IL CONVEGNO. Ad aprire i lavori del convegno, l’avvocato Raffaele Tecce presidente dell’Aiga sezione Avellino. “La battaglia da portare avanti è provare a rendere il sistema della Giustizia più efficace ed efficiente senza mortificare i diritti e le garanzie imposte dalla Nostra Carta Costituzionale. Non vorremmo mai più proposte di legge o leggi che inseguono l’emergenza. Leggi che spesso scopriamo inutili. Sono necessarie riforme organiche, ma per far questo serve un po’ di coraggio. Il convegno di domani rappresenta un’importante occasione di discussione e di confronto alla presenza delle massime autorità istituzionali”, afferma Tecce.

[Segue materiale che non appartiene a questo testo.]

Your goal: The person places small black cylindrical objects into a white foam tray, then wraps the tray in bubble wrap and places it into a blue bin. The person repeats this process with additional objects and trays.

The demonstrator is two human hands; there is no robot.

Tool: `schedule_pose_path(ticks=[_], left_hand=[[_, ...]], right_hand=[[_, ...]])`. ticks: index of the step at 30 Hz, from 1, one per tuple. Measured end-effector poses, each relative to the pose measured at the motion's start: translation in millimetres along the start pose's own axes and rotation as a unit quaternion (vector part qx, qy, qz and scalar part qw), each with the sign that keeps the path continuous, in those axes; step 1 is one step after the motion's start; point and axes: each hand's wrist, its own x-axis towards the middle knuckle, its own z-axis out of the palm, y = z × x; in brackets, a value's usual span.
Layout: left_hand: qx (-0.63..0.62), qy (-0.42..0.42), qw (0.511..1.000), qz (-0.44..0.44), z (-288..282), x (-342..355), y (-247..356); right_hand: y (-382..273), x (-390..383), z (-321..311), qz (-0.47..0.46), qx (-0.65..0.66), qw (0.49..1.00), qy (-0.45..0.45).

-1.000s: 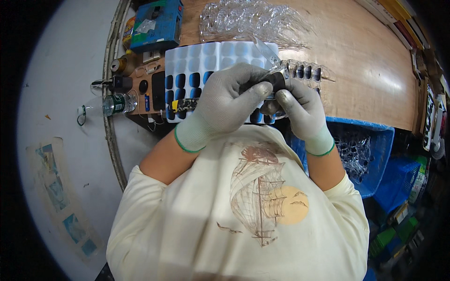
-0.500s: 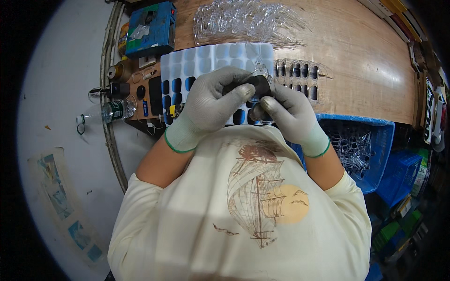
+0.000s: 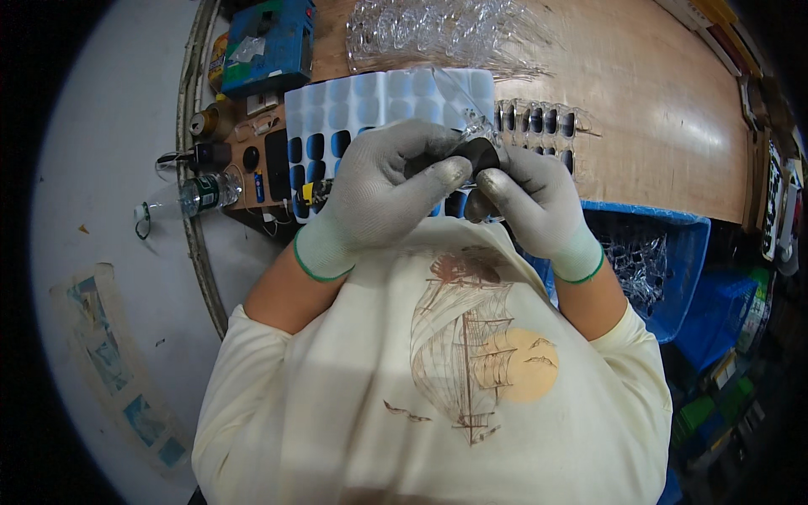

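My left hand (image 3: 383, 177), in a grey-coated glove with a green cuff, pinches a dark sunglass lens (image 3: 481, 154) between thumb and fingers. From the other side my right hand (image 3: 539, 198), gloved alike, grips the clear spectacle frame (image 3: 478, 128) at that lens. Both thumbs nearly meet there, and the fingers hide most of the frame. Beneath the hands lies a white tray (image 3: 380, 84) with rows of lens-shaped pockets. Dark lenses (image 3: 340, 143) fill the nearer rows.
Clear frames (image 3: 438, 38) are heaped at the back. Frames with dark lenses (image 3: 537, 120) stand in rows right of the tray. A blue crate (image 3: 692, 273) holds more clear pieces. At left are a blue box (image 3: 268, 50), a phone-like black slab (image 3: 276, 164) and a water bottle (image 3: 202, 195).
Both hands have shifted slightly to the right with the lens and frame. The lens is now tilted a little differently between the fingers.
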Motion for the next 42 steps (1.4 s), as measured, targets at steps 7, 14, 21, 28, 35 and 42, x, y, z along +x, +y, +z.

Previsti i saluti Giuseppe De Carolis di Prossedi presidente della Corte d’Appello di Napoli, Luigi Riello procuratore generale presso la Corte d’Appello, Vincenzo Beatrice presidente del Tribunale di Avellino, Rosario Cantelmo procuratore della Repubblica presso il Tribunale di Avellino, Francesco Riccio presidente del TAR Campania – sezione di Salerno, Vincenzo De Luca presidente della Regione Campania, Vincenzo Ciampi sindaco di Avellino, Fabio Benigni presidente del Consiglio dell’Ordine di Avellino, Alberto Vermiglio presidente nazionale dell’Aiga.

Il Vicepresidente del Consiglio Superiore della Magistratura, David Ermini, accanto al Presidente della Repubblica, Sergio Mattarella

Relazioni affidate a: Giovanni Mammone primo presidente della Corte di Cassazione, David Ermini vicepresidente del Consiglio Superiore della Magistratura, Riccardo Nevola consigliere della Corte Costituzionale, Tommaso Miele presidente di sezione della Corte dei Conti, Antonio Leone presidente del Consiglio di Presidenza della Giustizia, Giuseppe Marra consigliere dell’Ufficio del Massimario della Corte di Cassazione, Salvatore Sica componente del Consiglio di Presidenza della Giustizia Amministrativa, Giovanni Grasso componente del Consiglio di Stato, Modestino Acone professore emerito di proceduta civile. Concluderà il ministro Bonafede. Modererà Walter Mauriello, vicepresidente nazionale dell’Aiga.